Repeat exactly each line of the material, starting from the line that contains "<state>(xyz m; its" and finishing with the final line.

- - - - - - -

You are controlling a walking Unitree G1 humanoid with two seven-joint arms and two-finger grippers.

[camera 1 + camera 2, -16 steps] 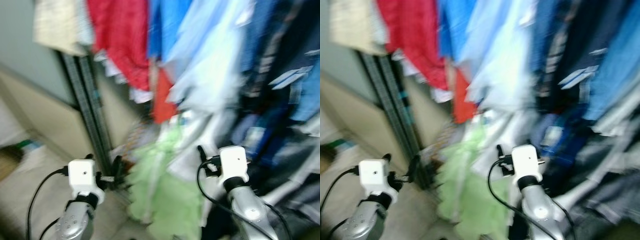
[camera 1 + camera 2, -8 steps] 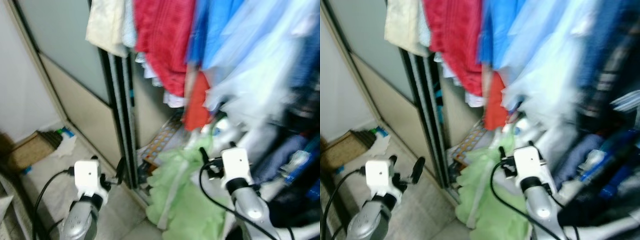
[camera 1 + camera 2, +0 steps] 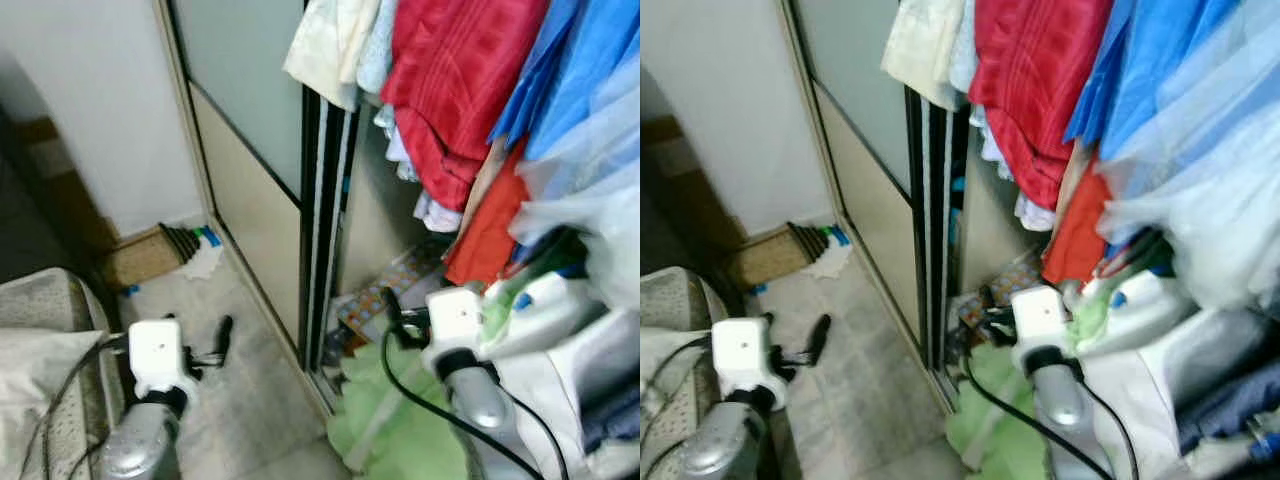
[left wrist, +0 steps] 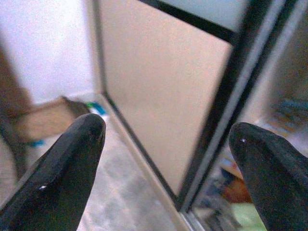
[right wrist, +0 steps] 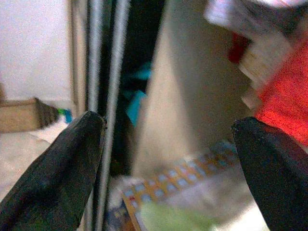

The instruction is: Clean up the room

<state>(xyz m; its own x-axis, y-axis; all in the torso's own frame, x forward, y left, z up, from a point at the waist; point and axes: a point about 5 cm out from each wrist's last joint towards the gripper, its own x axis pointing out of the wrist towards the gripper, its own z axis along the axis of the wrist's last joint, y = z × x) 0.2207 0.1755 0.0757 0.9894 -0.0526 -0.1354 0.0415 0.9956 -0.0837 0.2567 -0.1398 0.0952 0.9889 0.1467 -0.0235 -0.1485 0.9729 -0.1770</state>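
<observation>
An open wardrobe holds hanging clothes: a cream piece (image 3: 325, 45), red garments (image 3: 455, 85) and blue shirts (image 3: 590, 70). A light green cloth (image 3: 400, 440) lies heaped on the floor at the wardrobe's foot. My right gripper (image 3: 392, 310) hovers just above that cloth and is open, its fingers (image 5: 77, 163) pointing into the wardrobe's dark gap. My left gripper (image 3: 215, 345) is open too and empty, held low over the tiled floor and facing the beige sliding door (image 4: 163, 86).
The sliding door's black frame (image 3: 320, 220) stands between the two arms. A white bottle (image 3: 545, 305) and a patterned sheet (image 3: 385, 295) lie in the wardrobe. A cardboard box (image 3: 140, 258) sits by the wall. A grey cushion (image 3: 40, 340) is at my left.
The camera has swung left: the clothes now sit at the right, and the wall, box and cushion have come into view. Both grippers stay open and empty.
</observation>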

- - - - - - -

Task solution:
<state>(xyz m; its own x-axis, y-axis; all in the torso's own frame, x forward, y left, z up, from a point at the waist; point and axes: a point about 5 cm out from each wrist's last joint towards the gripper, its own x axis pointing out of the wrist towards the gripper, its own z axis along the axis of the wrist's last joint, y = z × x) 0.2207 0.1755 0.0757 0.9894 -0.0526 -0.1354 0.0415 0.9956 -0.0837 0.2567 -0.1398 0.0952 0.9889 0.1467 -0.0235 -0.1485 0.9729 -0.1770</state>
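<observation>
An open wardrobe holds hanging clothes: a cream piece (image 3: 325, 45), red garments (image 3: 455, 85) and blue shirts (image 3: 590, 70). A light green cloth (image 3: 400, 440) lies heaped on the floor at the wardrobe's foot. My right gripper (image 3: 392, 310) hovers just above that cloth and is open, its fingers (image 5: 77, 163) pointing into the wardrobe's dark gap. My left gripper (image 3: 215, 345) is open too and empty, held low over the tiled floor and facing the beige sliding door (image 4: 163, 86).
The sliding door's black frame (image 3: 320, 220) stands between the two arms. A white bottle (image 3: 545, 305) and a patterned sheet (image 3: 385, 295) lie in the wardrobe. A cardboard box (image 3: 140, 258) sits by the wall. A grey cushion (image 3: 40, 340) is at my left.
The camera has swung left: the clothes now sit at the right, and the wall, box and cushion have come into view. Both grippers stay open and empty.
</observation>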

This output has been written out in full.